» **TASK BRIEF**
Filter the entries beneath this task, copying only the lines that hold the word "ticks".

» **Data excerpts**

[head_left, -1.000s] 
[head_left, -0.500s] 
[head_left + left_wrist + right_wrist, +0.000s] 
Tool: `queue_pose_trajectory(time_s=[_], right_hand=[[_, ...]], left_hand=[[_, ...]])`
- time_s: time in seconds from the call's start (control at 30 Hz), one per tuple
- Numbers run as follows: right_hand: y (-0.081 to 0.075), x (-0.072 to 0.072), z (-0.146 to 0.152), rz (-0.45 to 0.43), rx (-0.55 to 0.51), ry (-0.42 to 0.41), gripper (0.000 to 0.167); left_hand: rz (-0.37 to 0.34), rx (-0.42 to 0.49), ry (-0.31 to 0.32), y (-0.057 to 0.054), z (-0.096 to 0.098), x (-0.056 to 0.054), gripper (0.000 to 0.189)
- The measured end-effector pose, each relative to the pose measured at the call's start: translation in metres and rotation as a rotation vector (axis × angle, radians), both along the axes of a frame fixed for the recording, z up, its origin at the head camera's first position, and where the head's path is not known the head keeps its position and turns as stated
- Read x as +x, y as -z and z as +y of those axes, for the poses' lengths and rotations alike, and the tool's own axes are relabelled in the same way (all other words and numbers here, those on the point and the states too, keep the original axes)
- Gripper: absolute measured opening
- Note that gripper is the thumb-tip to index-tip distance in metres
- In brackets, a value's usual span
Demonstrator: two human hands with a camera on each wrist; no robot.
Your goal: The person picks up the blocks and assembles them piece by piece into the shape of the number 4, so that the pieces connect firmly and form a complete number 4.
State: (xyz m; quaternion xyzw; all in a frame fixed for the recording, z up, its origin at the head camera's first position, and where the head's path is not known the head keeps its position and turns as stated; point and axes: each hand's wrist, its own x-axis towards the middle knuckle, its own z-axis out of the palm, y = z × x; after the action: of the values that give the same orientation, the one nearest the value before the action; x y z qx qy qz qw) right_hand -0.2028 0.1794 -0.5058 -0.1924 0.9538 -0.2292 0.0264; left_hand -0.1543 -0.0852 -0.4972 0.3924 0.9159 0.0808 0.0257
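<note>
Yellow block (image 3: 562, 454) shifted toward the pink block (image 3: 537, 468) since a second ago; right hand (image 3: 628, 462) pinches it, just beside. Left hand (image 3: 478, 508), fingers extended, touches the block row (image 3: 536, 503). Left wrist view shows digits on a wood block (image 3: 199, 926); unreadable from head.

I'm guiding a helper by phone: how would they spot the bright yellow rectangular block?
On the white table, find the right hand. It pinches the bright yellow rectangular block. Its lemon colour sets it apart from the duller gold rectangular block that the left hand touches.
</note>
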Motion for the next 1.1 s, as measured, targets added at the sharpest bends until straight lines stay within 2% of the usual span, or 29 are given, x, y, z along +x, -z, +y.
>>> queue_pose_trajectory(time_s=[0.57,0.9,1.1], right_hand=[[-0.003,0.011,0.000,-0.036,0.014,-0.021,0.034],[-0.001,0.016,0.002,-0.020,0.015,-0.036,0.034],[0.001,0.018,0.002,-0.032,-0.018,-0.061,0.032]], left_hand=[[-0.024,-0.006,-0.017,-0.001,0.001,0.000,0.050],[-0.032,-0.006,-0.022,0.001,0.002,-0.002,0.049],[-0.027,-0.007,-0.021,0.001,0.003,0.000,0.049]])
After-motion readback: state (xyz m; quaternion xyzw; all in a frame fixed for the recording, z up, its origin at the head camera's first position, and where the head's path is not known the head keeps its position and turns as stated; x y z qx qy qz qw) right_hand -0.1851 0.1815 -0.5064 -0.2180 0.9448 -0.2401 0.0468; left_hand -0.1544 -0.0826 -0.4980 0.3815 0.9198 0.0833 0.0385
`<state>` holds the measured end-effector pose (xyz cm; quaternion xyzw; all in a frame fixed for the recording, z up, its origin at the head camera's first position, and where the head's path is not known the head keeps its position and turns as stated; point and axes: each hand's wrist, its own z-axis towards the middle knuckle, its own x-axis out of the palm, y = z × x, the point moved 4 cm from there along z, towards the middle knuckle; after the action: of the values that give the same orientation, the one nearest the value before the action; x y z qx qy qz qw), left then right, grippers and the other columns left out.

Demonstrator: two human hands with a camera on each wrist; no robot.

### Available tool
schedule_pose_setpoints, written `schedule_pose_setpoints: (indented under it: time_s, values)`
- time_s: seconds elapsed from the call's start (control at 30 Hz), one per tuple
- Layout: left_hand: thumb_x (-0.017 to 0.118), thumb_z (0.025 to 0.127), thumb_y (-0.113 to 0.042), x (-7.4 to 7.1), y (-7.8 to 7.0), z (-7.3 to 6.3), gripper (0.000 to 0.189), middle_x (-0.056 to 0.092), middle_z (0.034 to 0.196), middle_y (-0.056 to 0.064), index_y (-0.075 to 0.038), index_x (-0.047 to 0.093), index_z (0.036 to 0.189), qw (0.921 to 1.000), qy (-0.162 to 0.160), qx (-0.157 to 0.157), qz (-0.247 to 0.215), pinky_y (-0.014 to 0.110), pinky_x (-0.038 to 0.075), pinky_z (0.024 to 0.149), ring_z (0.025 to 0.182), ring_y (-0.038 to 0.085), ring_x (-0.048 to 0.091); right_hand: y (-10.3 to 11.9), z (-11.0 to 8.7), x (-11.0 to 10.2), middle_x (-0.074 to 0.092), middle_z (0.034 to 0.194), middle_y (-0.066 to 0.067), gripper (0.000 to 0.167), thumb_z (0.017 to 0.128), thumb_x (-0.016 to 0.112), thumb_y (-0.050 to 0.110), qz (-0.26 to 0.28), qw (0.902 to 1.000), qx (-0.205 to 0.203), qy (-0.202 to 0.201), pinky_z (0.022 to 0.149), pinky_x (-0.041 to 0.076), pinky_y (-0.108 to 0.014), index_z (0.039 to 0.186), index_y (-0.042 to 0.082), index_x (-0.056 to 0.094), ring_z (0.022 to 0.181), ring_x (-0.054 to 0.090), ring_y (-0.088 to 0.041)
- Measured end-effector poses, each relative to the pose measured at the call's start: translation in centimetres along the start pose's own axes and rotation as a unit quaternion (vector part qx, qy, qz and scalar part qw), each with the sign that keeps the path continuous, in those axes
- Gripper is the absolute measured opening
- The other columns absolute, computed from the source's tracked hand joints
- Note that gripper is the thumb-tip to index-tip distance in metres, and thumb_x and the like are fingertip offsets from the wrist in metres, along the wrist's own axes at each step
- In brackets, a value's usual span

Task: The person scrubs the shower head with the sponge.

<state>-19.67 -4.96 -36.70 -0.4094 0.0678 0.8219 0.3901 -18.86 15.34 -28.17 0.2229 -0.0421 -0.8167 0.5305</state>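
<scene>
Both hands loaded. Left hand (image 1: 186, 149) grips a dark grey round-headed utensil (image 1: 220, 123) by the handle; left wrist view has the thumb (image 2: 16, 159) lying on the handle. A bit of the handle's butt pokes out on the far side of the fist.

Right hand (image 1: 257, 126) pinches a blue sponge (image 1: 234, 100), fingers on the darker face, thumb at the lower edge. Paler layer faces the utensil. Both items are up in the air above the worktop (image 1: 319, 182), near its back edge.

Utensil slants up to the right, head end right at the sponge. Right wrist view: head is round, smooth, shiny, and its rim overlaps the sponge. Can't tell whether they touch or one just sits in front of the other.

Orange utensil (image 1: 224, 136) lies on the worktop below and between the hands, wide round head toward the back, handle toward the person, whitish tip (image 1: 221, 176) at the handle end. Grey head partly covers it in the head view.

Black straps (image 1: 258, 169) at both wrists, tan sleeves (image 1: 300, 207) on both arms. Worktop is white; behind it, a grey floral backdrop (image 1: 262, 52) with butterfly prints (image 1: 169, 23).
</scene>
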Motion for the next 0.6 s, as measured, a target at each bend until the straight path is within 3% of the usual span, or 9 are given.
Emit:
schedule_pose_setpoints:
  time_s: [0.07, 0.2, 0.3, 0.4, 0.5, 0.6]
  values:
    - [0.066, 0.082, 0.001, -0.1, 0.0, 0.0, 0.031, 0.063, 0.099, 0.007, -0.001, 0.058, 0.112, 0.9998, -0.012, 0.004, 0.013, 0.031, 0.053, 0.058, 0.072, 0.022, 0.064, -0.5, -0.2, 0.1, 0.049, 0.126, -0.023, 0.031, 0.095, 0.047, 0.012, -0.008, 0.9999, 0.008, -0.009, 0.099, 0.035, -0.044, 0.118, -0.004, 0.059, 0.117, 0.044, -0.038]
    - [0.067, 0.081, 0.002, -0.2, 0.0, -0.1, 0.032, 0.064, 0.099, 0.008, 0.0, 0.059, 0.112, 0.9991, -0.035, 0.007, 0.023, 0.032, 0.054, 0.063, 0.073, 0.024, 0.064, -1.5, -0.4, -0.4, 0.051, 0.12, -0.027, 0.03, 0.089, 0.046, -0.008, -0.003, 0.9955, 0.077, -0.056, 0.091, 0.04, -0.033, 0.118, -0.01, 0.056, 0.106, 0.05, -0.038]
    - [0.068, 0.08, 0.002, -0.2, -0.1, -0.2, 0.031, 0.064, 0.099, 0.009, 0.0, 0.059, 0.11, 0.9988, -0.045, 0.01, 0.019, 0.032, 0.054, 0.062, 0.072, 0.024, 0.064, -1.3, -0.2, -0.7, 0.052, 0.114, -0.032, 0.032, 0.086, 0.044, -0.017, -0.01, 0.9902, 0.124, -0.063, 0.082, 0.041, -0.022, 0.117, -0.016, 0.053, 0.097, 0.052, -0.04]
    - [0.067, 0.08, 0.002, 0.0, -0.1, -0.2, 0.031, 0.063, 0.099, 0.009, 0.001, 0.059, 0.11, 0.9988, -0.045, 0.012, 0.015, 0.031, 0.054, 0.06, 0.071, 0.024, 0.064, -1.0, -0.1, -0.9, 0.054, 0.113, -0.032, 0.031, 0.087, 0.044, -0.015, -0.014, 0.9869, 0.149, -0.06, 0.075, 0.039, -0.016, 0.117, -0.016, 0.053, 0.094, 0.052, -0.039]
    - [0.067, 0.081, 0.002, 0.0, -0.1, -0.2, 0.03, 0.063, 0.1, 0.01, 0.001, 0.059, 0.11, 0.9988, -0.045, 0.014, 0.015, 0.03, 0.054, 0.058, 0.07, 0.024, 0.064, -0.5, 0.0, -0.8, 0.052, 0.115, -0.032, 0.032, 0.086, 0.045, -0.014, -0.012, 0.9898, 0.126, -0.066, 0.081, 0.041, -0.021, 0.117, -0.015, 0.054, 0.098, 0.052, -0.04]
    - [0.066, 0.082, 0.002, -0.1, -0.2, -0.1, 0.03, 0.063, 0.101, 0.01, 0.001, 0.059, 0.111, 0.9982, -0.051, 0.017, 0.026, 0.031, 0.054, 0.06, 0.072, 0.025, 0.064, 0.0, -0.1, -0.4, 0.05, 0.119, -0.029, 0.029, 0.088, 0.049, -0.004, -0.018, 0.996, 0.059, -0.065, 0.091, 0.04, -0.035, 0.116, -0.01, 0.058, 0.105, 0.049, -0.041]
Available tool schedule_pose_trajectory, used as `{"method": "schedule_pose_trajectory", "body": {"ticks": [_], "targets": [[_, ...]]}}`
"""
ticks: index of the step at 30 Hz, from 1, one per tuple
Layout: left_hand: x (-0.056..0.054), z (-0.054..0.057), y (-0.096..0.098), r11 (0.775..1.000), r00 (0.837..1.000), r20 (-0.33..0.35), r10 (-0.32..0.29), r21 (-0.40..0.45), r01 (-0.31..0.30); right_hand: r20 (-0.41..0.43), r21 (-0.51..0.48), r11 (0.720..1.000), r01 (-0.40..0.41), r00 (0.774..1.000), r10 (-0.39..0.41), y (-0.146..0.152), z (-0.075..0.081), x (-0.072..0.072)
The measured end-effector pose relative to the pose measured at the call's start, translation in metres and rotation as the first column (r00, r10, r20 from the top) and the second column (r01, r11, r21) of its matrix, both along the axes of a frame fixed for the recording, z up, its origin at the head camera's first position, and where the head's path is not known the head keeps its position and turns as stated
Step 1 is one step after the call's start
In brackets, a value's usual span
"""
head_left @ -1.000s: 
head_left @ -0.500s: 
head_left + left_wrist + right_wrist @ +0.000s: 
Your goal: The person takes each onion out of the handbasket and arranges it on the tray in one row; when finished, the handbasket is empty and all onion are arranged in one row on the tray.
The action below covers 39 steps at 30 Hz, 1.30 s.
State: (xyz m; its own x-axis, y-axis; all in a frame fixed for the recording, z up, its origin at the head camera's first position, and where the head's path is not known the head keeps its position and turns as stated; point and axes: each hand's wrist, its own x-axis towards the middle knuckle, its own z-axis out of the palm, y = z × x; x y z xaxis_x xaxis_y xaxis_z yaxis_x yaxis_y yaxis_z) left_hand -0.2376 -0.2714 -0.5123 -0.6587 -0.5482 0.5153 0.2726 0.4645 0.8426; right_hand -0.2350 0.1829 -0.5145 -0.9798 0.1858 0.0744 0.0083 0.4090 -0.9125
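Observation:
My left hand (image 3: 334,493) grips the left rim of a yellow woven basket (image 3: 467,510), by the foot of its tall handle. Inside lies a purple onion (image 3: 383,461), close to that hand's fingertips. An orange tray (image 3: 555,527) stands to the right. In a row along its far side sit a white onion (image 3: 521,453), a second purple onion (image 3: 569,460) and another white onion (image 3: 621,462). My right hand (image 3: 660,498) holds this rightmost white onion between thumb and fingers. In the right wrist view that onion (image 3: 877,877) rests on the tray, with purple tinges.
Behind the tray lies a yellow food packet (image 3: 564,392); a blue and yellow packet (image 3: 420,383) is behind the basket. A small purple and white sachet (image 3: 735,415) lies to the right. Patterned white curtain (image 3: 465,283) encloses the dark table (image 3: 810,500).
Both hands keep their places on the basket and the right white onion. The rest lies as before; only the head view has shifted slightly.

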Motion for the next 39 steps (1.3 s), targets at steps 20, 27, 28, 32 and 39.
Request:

» **SOLUTION TO THIS TASK**
Available tool schedule_pose_trajectory, used as `{"method": "schedule_pose_trajectory", "body": {"ticks": [_], "targets": [[_, ...]]}}`
ticks: index of the step at 30 Hz, from 1, one per tuple

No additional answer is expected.